Changelog for data-sketches-core

0.2.0.0

New sketch families

  • KLL Sketch (DataSketches.Quantiles.KLL.Internal): Quantiles sketch with additive error bounds. Implemented entirely in C for performance — 26-41x faster than the initial Haskell version, faster than Java DataSketches at small-to-medium N.

  • HyperLogLog (DataSketches.Distinct.HyperLogLog.Internal): Cardinality estimation using hash-based registers and harmonic mean. C implementation with ldexp-based estimate (replacing the Haskell (^^) which compiled to Integer exponentiation).

  • Theta Sketch (DataSketches.Distinct.Theta.Internal): Distinct counting with set operations (union, intersection, difference). C implementation with sorted entries for O(log k) duplicate checks.

  • Count-Min Sketch (DataSketches.Frequencies.CountMin.Internal): Frequency estimation. C implementation with Lemire fast modular reduction (128-bit widening multiply instead of 64-bit division).

Bug fixes

  • Off-by-one in getCountWithCriterion: When spaceAtBottom=False, the binary search upper bound was count_ instead of count_ - 1, causing reads past the active buffer region into uninitialized memory. This produced intermittent incorrect rank calculations in LowRanksAreAccurate mode.

Performance

  • C implementations (cbits/): KLL, HLL, CountMin, and Theta sketches are implemented as C structs with all operations in C. Zero GC pressure, zero monadic bind overhead, zero dictionary passing.

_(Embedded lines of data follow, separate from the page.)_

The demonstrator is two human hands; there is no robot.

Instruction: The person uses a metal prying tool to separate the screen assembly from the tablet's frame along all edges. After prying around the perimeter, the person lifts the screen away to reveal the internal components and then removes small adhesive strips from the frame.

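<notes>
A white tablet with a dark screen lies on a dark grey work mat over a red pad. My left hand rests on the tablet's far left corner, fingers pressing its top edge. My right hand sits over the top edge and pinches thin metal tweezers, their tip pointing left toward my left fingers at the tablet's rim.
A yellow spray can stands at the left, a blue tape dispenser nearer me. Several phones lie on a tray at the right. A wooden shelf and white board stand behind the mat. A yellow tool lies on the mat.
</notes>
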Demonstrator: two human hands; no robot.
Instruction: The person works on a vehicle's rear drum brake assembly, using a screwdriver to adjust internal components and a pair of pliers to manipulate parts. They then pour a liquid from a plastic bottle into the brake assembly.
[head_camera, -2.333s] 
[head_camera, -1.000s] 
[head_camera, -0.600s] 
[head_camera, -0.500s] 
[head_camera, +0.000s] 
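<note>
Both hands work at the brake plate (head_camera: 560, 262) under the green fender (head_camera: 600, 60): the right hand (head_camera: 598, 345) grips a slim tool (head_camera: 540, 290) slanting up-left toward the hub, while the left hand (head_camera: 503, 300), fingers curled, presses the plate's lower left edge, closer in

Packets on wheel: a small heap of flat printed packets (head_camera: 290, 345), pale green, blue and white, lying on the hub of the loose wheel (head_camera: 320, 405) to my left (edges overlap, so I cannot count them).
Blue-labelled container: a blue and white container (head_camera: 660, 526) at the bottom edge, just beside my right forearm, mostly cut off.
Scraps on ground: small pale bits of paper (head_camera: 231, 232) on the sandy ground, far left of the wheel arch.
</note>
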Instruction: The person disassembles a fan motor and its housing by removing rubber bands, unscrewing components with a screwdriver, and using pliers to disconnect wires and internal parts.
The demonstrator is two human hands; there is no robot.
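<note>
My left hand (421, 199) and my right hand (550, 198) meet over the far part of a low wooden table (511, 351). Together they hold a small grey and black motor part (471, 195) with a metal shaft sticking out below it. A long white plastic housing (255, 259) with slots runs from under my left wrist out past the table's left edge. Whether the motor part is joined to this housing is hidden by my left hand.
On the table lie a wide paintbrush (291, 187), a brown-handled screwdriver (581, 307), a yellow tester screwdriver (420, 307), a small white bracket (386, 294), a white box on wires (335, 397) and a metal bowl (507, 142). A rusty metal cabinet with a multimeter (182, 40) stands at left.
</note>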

  • Packed mutable fields: REQ sketch's ReqSketch, ReqCompactor, and DoubleBuffer pack all mutable scalar fields into single MutableByteArrays sized to fit within one 64-byte cache line.

  • INLINE pragmas: Added to all URef operations, DoubleBuffer field accessors, and hot-path functions to eliminate dictionary passing overhead.

  • C optimization details:

    • Cached total_capacity in KLL struct (avoids recomputing pow(2/3, depth) per insert)
    • Insertion sort for small arrays (≤32 elements) in KLL compaction
    • Branchless register update and merge in HLL
    • Lemire fast modular reduction in CountMin (128-bit multiply, ~4 cycles vs ~30 for division)
    • Binary search for duplicate detection in Theta (O(log k) vs O(k))
    • xoshiro256++ RNG (32 bytes state vs mwc-random's 1032 bytes)

0.1.0.0

  • Initial release with REQ (Relative Error Quantiles) sketch.